Look through the material beneath and copy each line with the word "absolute".

- Opening Delimiter -

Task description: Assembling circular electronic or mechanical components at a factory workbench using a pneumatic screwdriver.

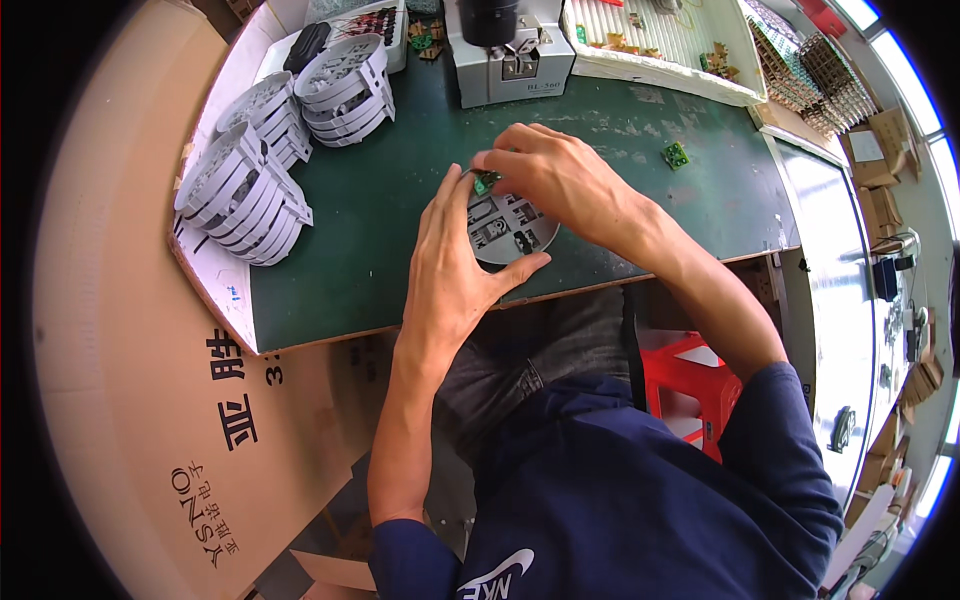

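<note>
A round grey plastic housing [508,249] with cut-out shapes and small dark parts in it lies on the bench near its front edge. Around its left side wraps my left hand [440,260], thumb at the near rim and fingers along the far side. My right hand [570,185] reaches over the far right part of the housing, fingers bent together in a pinch. At those fingertips shows a small green circuit board [484,184], by the far left rim and close to my left fingertips; the fingers partly hide it.
Stacks of similar grey housings [245,195] stand at the left. A grey machine [515,75] stands at the back, beside a white foam tray [670,75] with small boards. One loose green board [676,155] lies on the green bench top [350,250] at the right.
</note>
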### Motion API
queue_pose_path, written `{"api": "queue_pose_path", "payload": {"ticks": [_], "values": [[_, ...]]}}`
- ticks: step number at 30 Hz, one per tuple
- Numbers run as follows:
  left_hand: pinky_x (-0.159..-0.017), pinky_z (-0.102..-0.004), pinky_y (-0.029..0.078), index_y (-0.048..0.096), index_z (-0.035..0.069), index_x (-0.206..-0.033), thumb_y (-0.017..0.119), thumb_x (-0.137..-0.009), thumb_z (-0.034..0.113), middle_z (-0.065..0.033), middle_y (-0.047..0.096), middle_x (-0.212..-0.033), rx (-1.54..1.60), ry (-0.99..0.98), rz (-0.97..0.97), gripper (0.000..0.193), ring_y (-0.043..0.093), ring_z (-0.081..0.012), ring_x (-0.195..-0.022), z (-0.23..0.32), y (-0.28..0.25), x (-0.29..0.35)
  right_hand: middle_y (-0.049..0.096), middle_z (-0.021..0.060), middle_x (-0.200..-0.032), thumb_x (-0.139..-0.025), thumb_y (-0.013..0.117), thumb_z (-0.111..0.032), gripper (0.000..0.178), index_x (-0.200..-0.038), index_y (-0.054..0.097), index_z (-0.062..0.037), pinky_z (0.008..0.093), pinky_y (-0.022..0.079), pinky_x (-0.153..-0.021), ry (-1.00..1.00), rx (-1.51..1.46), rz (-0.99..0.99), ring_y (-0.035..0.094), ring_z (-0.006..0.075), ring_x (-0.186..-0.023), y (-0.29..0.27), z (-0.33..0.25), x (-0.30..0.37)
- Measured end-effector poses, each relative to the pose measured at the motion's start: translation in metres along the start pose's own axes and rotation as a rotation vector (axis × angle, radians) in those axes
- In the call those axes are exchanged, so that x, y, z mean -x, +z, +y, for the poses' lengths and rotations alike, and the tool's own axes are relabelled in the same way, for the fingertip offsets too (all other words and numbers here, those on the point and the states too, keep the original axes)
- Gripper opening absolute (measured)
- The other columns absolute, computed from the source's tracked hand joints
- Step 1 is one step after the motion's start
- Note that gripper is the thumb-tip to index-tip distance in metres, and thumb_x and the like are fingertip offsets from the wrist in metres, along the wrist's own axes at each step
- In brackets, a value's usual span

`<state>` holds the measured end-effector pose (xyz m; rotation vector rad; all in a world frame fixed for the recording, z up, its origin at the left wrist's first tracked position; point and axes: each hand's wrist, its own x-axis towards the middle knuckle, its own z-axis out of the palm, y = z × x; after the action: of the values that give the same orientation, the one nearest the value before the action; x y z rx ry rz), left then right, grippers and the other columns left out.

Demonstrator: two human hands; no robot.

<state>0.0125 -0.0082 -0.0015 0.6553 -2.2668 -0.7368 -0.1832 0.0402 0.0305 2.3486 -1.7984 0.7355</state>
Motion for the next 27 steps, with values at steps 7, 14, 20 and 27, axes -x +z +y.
{"api": "queue_pose_path", "payload": {"ticks": [7,14,20,27], "values": [[-0.111,-0.0464,0.047,0.053,-0.008,-0.14,0.093,-0.073,0.039,-0.0234,0.046,-0.153,-0.017,-0.013,-0.061,0.092,0.051,-0.0394,-0.138,0.0,-0.003,0.0,0.07,0.016,-0.122,-0.091,0.073,-0.009,0.033,-0.123,0.068,-0.0023,0.0423,0.058,-0.086,0.081,-0.23,0.075,0.071,0.0354,-0.099,0.004,0.008,0.02],[-0.112,-0.0465,0.045,0.052,-0.007,-0.141,0.09,-0.075,0.044,-0.0217,0.046,-0.154,-0.062,0.02,-0.075,0.091,0.049,-0.0385,-0.139,0.001,-0.004,-0.001,0.068,0.02,-0.115,-0.096,0.072,-0.034,0.055,-0.132,0.054,0.004,0.0367,0.055,-0.089,0.111,-0.694,0.599,0.069,0.0252,-0.103,-0.036,0.02,-0.059],[-0.118,-0.0496,0.036,0.051,-0.005,-0.142,0.087,-0.075,0.055,-0.02,0.045,-0.153,-0.07,0.088,-0.078,0.096,0.042,-0.0387,-0.142,-0.009,-0.002,0.0,0.063,0.0195,-0.125,-0.101,0.064,-0.051,0.075,-0.144,0.047,0.0079,0.0351,0.049,-0.099,0.326,-0.783,0.283,0.061,0.0247,-0.112,-0.101,-0.028,-0.18],[-0.118,-0.051,0.035,0.052,-0.003,-0.142,0.085,-0.075,0.058,-0.0177,0.047,-0.153,-0.067,0.054,-0.085,0.097,0.045,-0.0391,-0.14,-0.012,-0.003,0.002,0.07,0.0148,-0.113,-0.097,0.071,-0.04,0.051,-0.119,0.061,0.004,0.0307,0.057,-0.081,-0.11,-1.175,0.547,0.07,0.0196,-0.098,-0.078,0.031,-0.162]]}}
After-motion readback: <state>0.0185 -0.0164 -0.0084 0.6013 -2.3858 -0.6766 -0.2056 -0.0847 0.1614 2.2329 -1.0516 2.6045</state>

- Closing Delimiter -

— SOLUTION TO THE EXERCISE —
- Gripper opening absolute (measured)
- The other columns absolute, computed from the source's tracked hand joints

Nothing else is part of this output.